When Month of Sundays (Bobsled), the second Chamber Strings album, was released in 2001, singer-songwriter Kevin Junior was hailed as a new pop savant of sorts - a ragged, rainy-day Burt Bacharach, Brian Wilson's lost brother, last sighted wandering gray shores amid dingy drizzle and deep dissolution. So where has he been the past six years?
"I got kidnapped by aliens, basically," Johnny Thunders-look-alike Junior deadpans from his Chicago flat. "Yeah, I went through, well, a five-year Behind the Music sort of life."
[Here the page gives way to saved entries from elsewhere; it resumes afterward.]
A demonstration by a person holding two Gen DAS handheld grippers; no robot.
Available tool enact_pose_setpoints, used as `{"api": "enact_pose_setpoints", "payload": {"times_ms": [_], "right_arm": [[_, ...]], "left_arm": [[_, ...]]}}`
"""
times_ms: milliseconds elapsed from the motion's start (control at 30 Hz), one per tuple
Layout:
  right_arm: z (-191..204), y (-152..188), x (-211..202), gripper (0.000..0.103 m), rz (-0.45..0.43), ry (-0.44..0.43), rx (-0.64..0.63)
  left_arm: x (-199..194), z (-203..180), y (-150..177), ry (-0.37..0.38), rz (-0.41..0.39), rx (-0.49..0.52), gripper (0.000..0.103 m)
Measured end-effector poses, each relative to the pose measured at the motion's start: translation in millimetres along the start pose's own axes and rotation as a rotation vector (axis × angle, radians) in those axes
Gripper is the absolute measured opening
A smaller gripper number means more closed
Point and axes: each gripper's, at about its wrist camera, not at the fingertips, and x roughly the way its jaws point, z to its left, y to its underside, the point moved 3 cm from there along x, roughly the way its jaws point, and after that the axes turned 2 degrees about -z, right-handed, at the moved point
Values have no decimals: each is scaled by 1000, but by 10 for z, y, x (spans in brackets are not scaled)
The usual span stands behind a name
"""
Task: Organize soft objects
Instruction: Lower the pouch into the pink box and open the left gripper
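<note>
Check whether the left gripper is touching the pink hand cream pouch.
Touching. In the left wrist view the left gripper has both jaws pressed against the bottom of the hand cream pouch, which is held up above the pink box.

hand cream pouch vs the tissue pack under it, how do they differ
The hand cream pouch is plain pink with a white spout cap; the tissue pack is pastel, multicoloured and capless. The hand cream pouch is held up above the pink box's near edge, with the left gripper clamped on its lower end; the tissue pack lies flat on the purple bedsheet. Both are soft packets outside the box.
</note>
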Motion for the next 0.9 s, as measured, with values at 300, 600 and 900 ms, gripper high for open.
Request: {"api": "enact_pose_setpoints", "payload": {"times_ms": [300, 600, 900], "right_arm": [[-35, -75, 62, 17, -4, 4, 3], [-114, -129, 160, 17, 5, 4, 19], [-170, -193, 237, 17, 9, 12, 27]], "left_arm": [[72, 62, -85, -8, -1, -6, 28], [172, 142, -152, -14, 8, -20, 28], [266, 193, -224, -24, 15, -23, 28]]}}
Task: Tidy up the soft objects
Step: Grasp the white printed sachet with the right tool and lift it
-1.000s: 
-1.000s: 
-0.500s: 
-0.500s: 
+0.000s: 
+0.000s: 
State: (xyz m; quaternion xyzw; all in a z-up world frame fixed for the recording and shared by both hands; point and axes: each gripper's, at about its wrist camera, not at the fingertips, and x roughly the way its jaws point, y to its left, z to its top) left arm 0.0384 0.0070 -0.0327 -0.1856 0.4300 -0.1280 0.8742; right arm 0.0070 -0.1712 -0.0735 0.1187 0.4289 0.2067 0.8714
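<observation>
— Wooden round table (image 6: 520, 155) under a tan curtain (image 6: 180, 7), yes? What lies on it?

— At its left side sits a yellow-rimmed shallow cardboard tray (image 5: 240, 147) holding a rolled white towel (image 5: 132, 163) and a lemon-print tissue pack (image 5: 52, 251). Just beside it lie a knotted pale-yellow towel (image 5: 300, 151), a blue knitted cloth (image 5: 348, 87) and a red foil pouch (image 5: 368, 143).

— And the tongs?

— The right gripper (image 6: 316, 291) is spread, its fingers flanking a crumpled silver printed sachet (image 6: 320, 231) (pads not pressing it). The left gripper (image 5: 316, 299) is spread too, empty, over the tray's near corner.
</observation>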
But what music. The refined rejoinder to the Chamber Strings' sprawling, alternately rocking and contemplative, Exile on Main Street-like two-disc debut, Gospel Morning (Idiot Savant, 1997), Month of Sundays opens with an eerie, elegant piano refrain before plunging the listener into a gloriously wistful string of songs, imbued with beautifully blown-out, classic '60s orchestral-pop arrangements. They're harpsichord-driven, brass-laced, and jangling and touched by the glamorous, "Last Train to Georgia" sorrow and pity of civil rights-era soul-stirrers.
And what a life. After spending $200,000 to make Month of Sundays and doggedly touring, Junior discovered that his depression and grief following the death of close friends and collaborators such as Epic Soundtracks had morphed into an all-consuming drug habit. The band and Junior's 15-year marriage bit the dust, and the Akron, Ohio, musician was on the streets: homeless and struggling with his heroin addiction for five years, Junior was, at his lowest point, living in a cardboard box on the streets of LA's skid row. "Oddly enough, out of the few possessions I had, I kept a Japanese music magazine that I was on the cover of," he recalls. "Every once in a while I'd pull this thing out of my bag, lying on the street next to some guy, and say, 'Hey, look - it's me!' And he'd say, 'Nah, that ain't you.' 'No, it is me.' "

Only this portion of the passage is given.